Several cases of double mutations associated with corneal dystrophies other than macular corneal dystrophy have been described previously (Table 2). However, no case of a double mutation of TGFBI causing an autosomal dominant form of corneal dystrophy has previously been reported. The presence of a homozygous Q118X mutation of M1S1 and a heterozygous P501T mutation of TGFBI in the same individual was described . The Q118X mutation of M1S1 causes gelatinous drop-like corneal dystrophy (GDLD) with an autosomal recessive mode of inheritance. The P501T mutation of TGFBI causes LCD type IIIA . The clinical manifestation in this patient resembled that of GDLD but not that of LCD type IIIA. A patient with a clinical diagnosis of GDLD and heterozygous Q118X and Y184C mutations of M1S1 has also been described . No other case of the Y184C mutation in M1S1 has been presented, so it is not clear whether this mutation in the homozygous state can cause GDLD. A patient with a clinical diagnosis of GDLD was found to be heterozygous for both Q118X and L186P mutations of M1S1 . Patients with a clinical diagnosis of atypical LCD were found to be heterozygous for both A546D and P551Q mutations of TGFBI [19,20]. The A546D mutation of TGFBI causes polymorphic corneal amyloidosis  or atypical LCD  with an autosomal dominant mode of inheritance. There have been no other reports of the P551Q mutation of TGFBI, so it is not clear whether a heterozygous P551Q mutation causes corneal dystrophy. Finally, a patient with a clinical diagnosis of granular corneal dystrophy was found to be heterozygous for both R124L and ΔT125-ΔE126 mutations of TGFBI . There have been no other reports of the ΔT125-ΔE126 mutation of TGFBI.

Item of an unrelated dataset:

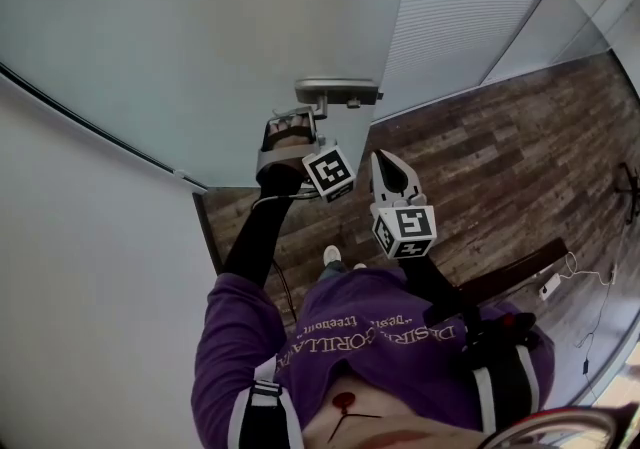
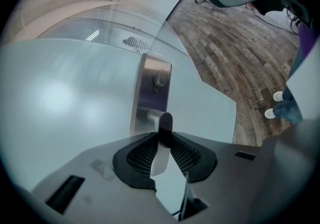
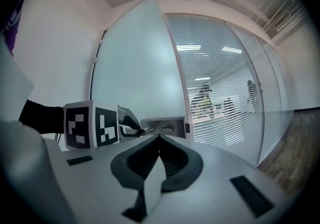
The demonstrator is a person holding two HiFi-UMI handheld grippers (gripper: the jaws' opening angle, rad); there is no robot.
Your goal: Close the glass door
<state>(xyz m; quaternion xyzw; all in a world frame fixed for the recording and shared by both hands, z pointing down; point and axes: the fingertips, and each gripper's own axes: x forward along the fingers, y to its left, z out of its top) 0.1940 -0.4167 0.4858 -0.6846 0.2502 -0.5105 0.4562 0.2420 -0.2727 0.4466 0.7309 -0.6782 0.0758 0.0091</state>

A few studies have addressed the penetrance of inherited corneal dystrophy. LCD type IIIA caused by the P501T mutation of TGFBI  and atypical granular corneal dystrophy caused by the D123H mutation of TGFBI  are thought to have a low penetrance. Non-penetrance of ACD has also been described . The penetrance of corneal dystrophies caused by the R124H or N544S mutations of TGFBI remains unclear.
In all previously reported cases of double mutations, the clinical phenotype resembled that of one but not both of the associated corneal dystrophies. In the cases described in the present study, the phenotype associated with the double mutation is the summation of both corneal dystrophies. These cases thus indicate that R124H and N544S mutations of TGFBI independently determine clinical manifestation.